Non a caso appartiene alla psicologia di tutti i dittatori istituirsi come un’eccezione assoluta che non
trova limiti nemmeno nelle Leggi dello Stato poiché la sua stessa esistenza coincide con quella
dello Stato. È la totale estraneità dell’autocrazia putiniana da ogni forma di democrazia.
La dialettica della rappresentanza lascia il posto al culto della personalità, alla forza ineguagliabile
di un padre-padrone ordalico che anziché rappresentare la Legge si pone come la sua incarnazione.
Eppure anche lo sguardo di Nerone, come ha mostrato sottilmente Kierkegaard, è sempre
attraversato da una strana melanconia. Il narcisismo maligno dei dittatori fa il vuoto attorno a sé.

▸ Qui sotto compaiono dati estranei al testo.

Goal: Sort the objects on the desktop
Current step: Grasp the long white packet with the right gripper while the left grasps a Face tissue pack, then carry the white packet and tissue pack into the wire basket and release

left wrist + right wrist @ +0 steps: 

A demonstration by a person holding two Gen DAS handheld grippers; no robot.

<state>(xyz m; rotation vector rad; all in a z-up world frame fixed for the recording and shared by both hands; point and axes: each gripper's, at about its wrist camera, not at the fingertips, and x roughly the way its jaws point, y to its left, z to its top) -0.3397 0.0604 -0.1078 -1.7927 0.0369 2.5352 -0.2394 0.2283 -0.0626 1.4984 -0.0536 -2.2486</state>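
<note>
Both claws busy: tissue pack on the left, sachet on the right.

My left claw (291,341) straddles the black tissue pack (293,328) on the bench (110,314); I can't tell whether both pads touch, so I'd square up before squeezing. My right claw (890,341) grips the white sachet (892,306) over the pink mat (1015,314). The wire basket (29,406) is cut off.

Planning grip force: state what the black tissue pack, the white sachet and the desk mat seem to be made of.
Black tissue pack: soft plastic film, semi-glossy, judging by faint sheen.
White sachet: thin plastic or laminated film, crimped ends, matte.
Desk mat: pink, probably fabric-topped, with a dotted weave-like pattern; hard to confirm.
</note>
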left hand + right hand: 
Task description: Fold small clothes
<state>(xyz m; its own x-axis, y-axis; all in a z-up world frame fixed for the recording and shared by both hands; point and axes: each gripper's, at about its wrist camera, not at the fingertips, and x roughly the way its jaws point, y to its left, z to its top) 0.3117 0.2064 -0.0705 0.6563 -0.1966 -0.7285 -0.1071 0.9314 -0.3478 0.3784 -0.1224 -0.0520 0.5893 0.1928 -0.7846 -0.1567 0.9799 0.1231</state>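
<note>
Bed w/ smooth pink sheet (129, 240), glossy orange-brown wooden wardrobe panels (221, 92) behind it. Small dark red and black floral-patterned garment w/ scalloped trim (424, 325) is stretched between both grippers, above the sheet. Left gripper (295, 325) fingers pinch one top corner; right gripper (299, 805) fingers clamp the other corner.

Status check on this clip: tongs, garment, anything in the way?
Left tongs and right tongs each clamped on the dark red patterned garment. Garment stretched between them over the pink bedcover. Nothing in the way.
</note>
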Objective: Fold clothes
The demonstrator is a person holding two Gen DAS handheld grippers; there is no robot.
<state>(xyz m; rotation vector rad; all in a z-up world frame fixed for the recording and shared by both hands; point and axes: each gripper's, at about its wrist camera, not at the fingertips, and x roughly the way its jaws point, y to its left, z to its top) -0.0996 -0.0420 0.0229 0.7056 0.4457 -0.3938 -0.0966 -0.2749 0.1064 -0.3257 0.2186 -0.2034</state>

Non coincide solamente con l’assoluta affermazione del proprio Io e con la distruzione sistematica
di ogni forma di dissenso, ma rivela una altrettanto malefica spinta autodistruttiva. Il rogo di Roma
può essere assunto come simbolo del triste destino di ogni tirannide. Compiere il passo falso che
denuncia l’opera di morte che regge i fili della propria esaltazione megalomanica, agire per
affermare il proprio impero portando nel proprio inconscio la spinta a realizzare la propria
autodistruzione. È questa doppiezza drammatica a caratterizzare anche clinicamente il narcisismo
più maligno: la strenua e illimitata affermazione di se stessi porta sempre con sé l’inclinazione al
proprio autoannientamento. Non a caso il tavolo di Putin riflette, al tempo stesso, un’impressione di
potenza unita a un’impressione di squallore e di solitudine. Vivere separati dal mondo, chiusi in
stanze senza finestre, barricati nei propri confini, assediati da continui pericoli. Una paranoia
politica che si evidenzia in modo sconcertante anche in coloro che tra noi europei vedono e
plaudono in Putin il fustigatore implacabile delle democrazie liberali d’Occidente, della loro
ingiustizia sociale e della loro corruzione di fondo. Putin è, infatti, in grado di sollevare la nostalgia
(inconscia? conscia?) per un potere che nel nome ideologico del Popolo rifiuta le democrazie
occidentali e la loro indegnità morale.
È il fascino tetro dell’uomo tutto d’un pezzo che caparbiamente non si piega di fronte al potere
dell’Occidente. Il disprezzo di Putin per la democrazia che trova la sua plastica rappresentazione nel
suo abnorme tavolo, è, infatti, (inconsciamente o coscientemente?) condiviso da tutti coloro che tra
noi europei, in piena guerra, insistono nell’attribuire all’Occidente democratico le responsabilità del
dramma che sta stravolgendo il mondo. Ai loro occhi Putin non incarna l’aggressore, ma il peccato
inemendabile dell’impotenza e della natura corrotta della democrazia.